▶
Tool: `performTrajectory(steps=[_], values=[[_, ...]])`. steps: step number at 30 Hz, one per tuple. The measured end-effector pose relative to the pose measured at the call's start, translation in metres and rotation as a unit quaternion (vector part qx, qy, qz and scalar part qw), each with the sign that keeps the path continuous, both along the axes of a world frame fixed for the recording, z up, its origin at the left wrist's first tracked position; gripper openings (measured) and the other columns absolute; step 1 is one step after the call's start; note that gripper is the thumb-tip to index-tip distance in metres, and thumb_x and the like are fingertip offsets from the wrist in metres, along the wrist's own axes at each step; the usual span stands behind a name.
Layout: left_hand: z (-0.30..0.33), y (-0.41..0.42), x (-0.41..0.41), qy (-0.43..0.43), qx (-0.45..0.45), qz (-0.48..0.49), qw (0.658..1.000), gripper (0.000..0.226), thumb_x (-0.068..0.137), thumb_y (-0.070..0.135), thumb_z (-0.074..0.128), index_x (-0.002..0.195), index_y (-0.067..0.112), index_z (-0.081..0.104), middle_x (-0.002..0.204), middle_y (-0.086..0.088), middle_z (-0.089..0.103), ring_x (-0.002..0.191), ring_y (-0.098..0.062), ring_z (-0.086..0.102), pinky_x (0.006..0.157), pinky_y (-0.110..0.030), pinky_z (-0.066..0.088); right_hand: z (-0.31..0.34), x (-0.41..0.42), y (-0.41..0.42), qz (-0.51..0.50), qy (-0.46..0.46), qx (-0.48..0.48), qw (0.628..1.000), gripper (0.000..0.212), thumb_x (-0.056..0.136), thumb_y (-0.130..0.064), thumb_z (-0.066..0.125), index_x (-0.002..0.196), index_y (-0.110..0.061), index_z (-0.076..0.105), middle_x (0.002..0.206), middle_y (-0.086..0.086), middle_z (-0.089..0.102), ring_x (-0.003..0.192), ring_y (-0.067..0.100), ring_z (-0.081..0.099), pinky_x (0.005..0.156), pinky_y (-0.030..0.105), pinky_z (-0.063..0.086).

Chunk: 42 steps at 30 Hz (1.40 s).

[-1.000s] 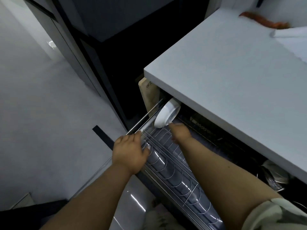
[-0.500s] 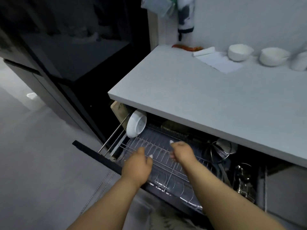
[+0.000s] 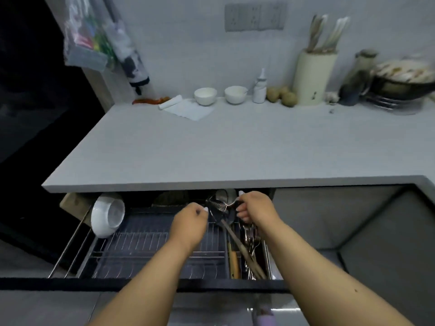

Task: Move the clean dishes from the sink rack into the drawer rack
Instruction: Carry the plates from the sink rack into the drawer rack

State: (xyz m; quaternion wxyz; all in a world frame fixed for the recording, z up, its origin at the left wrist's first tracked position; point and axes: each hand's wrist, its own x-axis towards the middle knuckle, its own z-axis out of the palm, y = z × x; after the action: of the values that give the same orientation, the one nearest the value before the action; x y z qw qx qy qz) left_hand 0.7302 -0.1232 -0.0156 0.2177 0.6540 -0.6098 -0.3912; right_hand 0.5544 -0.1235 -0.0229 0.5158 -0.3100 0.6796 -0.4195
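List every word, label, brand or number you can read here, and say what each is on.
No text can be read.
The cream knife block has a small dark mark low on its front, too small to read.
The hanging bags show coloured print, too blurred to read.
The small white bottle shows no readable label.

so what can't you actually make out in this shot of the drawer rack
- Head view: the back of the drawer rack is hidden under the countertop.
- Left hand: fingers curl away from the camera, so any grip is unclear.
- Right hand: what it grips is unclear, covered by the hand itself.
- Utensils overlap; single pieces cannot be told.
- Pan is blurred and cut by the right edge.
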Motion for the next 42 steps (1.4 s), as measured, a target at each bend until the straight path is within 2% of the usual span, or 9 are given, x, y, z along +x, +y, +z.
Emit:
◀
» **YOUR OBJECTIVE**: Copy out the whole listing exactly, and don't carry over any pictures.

» **TASK OUTPUT**:
Tool: `performTrajectory(steps=[_], values=[[_, ...]])`. steps: step number at 30 Hz, one per tuple. The measured end-effector pose relative to the pose measured at the call's start, translation in metres and rotation as a unit quaternion (vector part qx, qy, qz and scalar part qw), each with the sign that keeps the path continuous, both along the axes of a world frame fixed for the recording, z up, its origin at the left wrist's first tracked position; gripper openings (measured) and the other columns absolute; step 1 is one step after the call's start; note that gripper is the thumb-tip to index-tip distance in metres, and thumb_x and the like are fingertip offsets from the wrist in metres, along the wrist's own axes at each step; the usual span stands behind a name.
Layout: left_hand: z (-0.30..0.33), y (-0.41..0.42), x (-0.41..0.41), qy (-0.43..0.43), qx (-0.45..0.45), qz (-0.48..0.49), qw (0.658..1.000), gripper (0.000..0.226), thumb_x (-0.068..0.137), thumb_y (-0.070..0.135), thumb_z (-0.074..0.128), index_x (-0.002..0.195), index_y (-0.067..0.112), index_z (-0.081..0.104), middle_x (-0.002..0.204), middle_y (-0.086..0.088), middle_z (-0.089..0.103), ring_x (-0.002..0.191), ring_y (-0.098..0.062), ring_z (-0.086..0.102), pinky_x (0.006..0.157), pinky_y (-0.110..0.030), pinky_z (-0.066..0.088); right_hand: z (-0.31..0.34), x (-0.41..0.42), y (-0.41..0.42), qz (-0.51..0.50), qy (-0.46..0.46), qx (-0.48..0.48), qw (0.628..1.000), gripper (0.000..0.212), thumb_x (-0.056..0.136), thumb_y (-0.130..0.064), thumb_z (-0.066..0.125), index_x (-0.002..0.196), index_y (-0.110..0.061), index_z (-0.076..0.105), middle_x (0.002..0.206), middle_y (-0.086..0.086), middle_z (-0.089..0.102), ring_x (-0.003..0.192), ring_y (-0.067..0.100), ring_z (-0.081..0.099), pinky_x (0.005..0.156), pinky_y (-0.030..0.105), pinky_z (-0.063..0.086).

Chunk: 42 steps at 30 Hz (1.40 s).

[-1.000s] 
[-0.500s] 
[+0.000s] 

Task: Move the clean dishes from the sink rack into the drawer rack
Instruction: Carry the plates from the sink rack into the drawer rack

State: (xyz m; quaternion wxyz; all in a world frame fixed for the recording, z up, its origin at the left wrist's first tracked position; point and axes: each hand's wrist, its own x-axis towards the middle knuckle, its own z-axis out of the palm, y = z × x; after the action: of the values that give the same orientation, the one nearest the value before the action; x y z qw qx qy qz) left_hand 0.7302 -0.1232 -0.0156 0.2177 0.6540 -0.6098 -0.3912; right_hand 0.5544 -0.1235 -0.0229 0.5158 -0.3100 0.6796 -0.4195
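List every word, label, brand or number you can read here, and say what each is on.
No text can be read.
The cream knife block has a small dark mark low on its front, too small to read.
The hanging bags show coloured print, too blurred to read.
The small white bottle shows no readable label.

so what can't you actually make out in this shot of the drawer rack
- Head view: the back of the drawer rack is hidden under the countertop.
- Left hand: fingers curl away from the camera, so any grip is unclear.
- Right hand: what it grips is unclear, covered by the hand itself.
- Utensils overlap; single pieces cannot be told.
- Pan is blurred and cut by the right edge.
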Motion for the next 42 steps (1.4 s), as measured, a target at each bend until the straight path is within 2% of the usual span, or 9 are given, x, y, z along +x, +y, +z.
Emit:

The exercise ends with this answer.